*WHAT TO PRODUCE*:
Down to the last line, print the material below verbatim.

*PROVIDED RECORDS*:
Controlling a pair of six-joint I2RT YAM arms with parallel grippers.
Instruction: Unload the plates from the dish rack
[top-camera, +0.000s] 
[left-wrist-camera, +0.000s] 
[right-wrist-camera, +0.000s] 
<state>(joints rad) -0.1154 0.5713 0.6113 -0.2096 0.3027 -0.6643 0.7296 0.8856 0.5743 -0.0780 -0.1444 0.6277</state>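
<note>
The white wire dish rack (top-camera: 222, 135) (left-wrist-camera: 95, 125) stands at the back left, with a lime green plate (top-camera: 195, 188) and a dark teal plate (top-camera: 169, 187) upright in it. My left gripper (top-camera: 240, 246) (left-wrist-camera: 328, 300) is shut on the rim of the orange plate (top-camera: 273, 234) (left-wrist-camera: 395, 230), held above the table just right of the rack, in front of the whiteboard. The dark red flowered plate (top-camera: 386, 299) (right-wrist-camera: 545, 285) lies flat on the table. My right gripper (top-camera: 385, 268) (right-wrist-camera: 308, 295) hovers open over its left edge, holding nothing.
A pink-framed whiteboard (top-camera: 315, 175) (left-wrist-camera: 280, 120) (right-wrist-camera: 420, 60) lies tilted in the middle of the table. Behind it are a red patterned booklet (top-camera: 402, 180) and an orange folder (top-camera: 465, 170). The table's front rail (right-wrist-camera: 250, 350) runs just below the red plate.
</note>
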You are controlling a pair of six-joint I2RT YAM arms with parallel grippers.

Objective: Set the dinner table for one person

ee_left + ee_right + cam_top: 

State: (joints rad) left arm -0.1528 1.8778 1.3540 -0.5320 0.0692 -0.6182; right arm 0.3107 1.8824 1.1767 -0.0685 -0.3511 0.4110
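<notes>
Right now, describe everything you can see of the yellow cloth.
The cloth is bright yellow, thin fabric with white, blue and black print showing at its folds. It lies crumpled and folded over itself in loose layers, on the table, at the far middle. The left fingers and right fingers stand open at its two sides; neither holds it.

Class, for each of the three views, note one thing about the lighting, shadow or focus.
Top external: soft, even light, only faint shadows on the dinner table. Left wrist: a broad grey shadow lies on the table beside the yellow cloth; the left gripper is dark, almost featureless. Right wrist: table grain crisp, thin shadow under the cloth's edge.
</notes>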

*REPLY TO THE EXERCISE*:
Controlling a pair of six-joint I2RT YAM arms with parallel grippers.
Instruction: Unload the plates from the dish rack
[top-camera, +0.000s] 
[left-wrist-camera, +0.000s] 
[right-wrist-camera, +0.000s] 
<state>(joints rad) -0.1154 0.5713 0.6113 -0.2096 0.3027 -0.6643 0.7296 0.8856 0.5743 -0.0780 -0.1444 0.6277</state>
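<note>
The white wire dish rack (top-camera: 222, 135) (left-wrist-camera: 95, 125) stands at the back left, with a lime green plate (top-camera: 195, 188) and a dark teal plate (top-camera: 169, 187) upright in it. My left gripper (top-camera: 240, 246) (left-wrist-camera: 328, 300) is shut on the rim of the orange plate (top-camera: 273, 234) (left-wrist-camera: 395, 230), held above the table just right of the rack, in front of the whiteboard. The dark red flowered plate (top-camera: 386, 299) (right-wrist-camera: 545, 285) lies flat on the table. My right gripper (top-camera: 385, 268) (right-wrist-camera: 308, 295) hovers open over its left edge, holding nothing.
A pink-framed whiteboard (top-camera: 315, 175) (left-wrist-camera: 280, 120) (right-wrist-camera: 420, 60) lies tilted in the middle of the table. Behind it are a red patterned booklet (top-camera: 402, 180) and an orange folder (top-camera: 465, 170). The table's front rail (right-wrist-camera: 250, 350) runs just below the red plate.
</note>
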You are controlling a pair of six-joint I2RT YAM arms with parallel grippers.

Objective: Set the dinner table for one person

ee_left + ee_right + cam_top: 

State: (joints rad) left arm -0.1528 1.8778 1.3540 -0.5320 0.0692 -0.6182; right arm 0.3107 1.8824 1.1767 -0.0685 -0.3511 0.4110
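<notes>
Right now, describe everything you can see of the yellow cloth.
The cloth is bright yellow, thin fabric with white, blue and black print showing at its folds. It lies crumpled and folded over itself in loose layers, on the table, at the far middle. The left fingers and right fingers stand open at its two sides; neither holds it.

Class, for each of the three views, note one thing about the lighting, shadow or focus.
Top external: soft, even light, only faint shadows on the dinner table. Left wrist: a broad grey shadow lies on the table beside the yellow cloth; the left gripper is dark, almost featureless. Right wrist: table grain crisp, thin shadow under the cloth's edge.
</notes>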

The exercise is now done.